Quelles sont les principales propriétés pharmacologiques des feuilles de Plantain ?
Propriétés anti-inflammatoires et antispasmodiques, notamment au niveau des voies respiratoires
L’aucubine et l’acide ursolique du plantain inhibent la cyclooxygénase-2 (COX-2). Par ailleurs, l’aucubine bloque le facteur nucléaire kappa B (NF-kB), ce qui freine la cascade inflammatoire. Ce composé antioxydant exerce son activité anti-inflammatoire en inhibant également le facteur de nécrose tumorale alpha (TNF-α). L’actéoside du plantain est anti-inflammatoire, par inhibition de la 5-lipoxygénase (LOX 5), et par inhibition de la cyclooxygénase 2 (COX-2). Le plantain diminue notamment la production de monoxyde d’azote (=oxyde nitrique = NO), ce qui semble dû à des effets inhibiteurs sur l’expression du gène de l’oxyde nitrique synthase inductible (iNOS), ou à une activité d’élimination du NO.
Les mucilages du plantain, aux propriétés émollientes, ainsi que sa richesse en tanins, expliquent son activité mucolytique et antitussive, et contribuent ainsi à son action anti-inflammatoire des voies aériennes supérieures. Ces polysaccharides ont montré une capacité d’absorption sur les muqueuses, ce qui participe à l’effet thérapeutique du plantain dans le traitement des muqueuses irritées, notamment au niveau de la bouche.

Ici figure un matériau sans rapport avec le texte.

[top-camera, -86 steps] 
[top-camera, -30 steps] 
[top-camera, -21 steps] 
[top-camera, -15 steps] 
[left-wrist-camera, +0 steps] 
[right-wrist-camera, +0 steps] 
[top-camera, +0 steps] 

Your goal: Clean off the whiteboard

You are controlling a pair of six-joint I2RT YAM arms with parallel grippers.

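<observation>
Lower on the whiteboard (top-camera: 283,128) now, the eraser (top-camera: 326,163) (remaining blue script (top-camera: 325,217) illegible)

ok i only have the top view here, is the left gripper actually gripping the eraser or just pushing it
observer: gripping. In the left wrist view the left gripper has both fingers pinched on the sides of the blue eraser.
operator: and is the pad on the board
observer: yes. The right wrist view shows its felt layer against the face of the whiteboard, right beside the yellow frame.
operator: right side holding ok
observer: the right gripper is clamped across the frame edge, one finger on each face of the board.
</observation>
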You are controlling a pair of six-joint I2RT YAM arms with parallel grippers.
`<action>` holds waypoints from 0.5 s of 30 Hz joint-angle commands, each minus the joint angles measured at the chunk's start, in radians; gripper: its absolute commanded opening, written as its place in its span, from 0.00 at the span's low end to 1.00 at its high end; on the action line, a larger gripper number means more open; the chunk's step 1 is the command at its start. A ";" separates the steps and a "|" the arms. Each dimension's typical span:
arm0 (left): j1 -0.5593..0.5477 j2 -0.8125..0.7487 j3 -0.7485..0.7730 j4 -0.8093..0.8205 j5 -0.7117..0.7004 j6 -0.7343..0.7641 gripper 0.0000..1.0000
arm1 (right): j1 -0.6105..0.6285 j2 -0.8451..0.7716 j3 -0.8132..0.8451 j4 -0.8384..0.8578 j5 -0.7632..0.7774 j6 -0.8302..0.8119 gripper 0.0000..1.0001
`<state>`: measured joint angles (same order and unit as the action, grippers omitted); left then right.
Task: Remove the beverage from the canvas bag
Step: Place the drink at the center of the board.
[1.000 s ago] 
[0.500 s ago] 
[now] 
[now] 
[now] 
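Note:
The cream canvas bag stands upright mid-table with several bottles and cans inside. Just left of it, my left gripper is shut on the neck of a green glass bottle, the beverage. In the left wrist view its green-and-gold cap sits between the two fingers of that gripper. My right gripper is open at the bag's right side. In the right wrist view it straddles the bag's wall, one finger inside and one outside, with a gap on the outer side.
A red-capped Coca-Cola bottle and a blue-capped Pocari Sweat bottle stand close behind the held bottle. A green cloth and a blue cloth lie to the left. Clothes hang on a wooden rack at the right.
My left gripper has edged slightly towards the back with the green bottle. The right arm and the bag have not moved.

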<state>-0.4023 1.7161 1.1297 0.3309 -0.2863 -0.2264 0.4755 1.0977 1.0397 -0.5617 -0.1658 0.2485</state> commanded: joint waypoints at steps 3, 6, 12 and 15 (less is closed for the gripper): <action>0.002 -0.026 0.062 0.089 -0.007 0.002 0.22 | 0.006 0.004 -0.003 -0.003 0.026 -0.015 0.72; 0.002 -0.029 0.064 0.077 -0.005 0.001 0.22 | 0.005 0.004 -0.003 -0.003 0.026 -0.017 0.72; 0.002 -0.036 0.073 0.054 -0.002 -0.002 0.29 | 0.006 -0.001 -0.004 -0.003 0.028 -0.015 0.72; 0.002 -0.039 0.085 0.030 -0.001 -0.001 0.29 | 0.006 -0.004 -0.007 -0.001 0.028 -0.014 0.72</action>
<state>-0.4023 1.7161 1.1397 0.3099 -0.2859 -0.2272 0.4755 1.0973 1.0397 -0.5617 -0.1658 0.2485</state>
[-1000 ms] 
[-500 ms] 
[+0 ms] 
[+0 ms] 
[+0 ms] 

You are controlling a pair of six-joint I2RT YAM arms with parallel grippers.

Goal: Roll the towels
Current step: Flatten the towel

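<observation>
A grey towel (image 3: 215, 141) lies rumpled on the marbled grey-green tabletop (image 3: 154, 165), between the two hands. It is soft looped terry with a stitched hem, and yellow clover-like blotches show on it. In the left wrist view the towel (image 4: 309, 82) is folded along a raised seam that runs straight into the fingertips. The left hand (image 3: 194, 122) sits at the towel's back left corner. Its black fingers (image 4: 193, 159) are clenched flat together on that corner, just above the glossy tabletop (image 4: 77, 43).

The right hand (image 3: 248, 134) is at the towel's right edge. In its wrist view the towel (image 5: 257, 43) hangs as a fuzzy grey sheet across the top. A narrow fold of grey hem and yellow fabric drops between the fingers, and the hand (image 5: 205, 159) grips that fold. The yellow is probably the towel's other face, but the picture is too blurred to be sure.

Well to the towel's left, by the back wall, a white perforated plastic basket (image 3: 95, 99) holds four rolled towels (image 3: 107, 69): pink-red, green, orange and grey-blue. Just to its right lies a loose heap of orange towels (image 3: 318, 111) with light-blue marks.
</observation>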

L’aucubine et le catalpol, les deux principaux iridoïdes du plantain, possèdent in vitro une importante activité antispasmodique, similaire à la papavérine, en inhibant le calcium extracellulaire et/ou intracellulaire. Des recherches expérimentales de 1999 confirment les actions anti-inflammatoires, spasmolytiques et immunostimulantes du plantain au niveau des voies respiratoires supérieures. Il est antispasmodique de la musculature lisse, en particulier de la trachée et des bronches, constituant ainsi un excellent antitussif, mais aussi au niveau de l’iléon.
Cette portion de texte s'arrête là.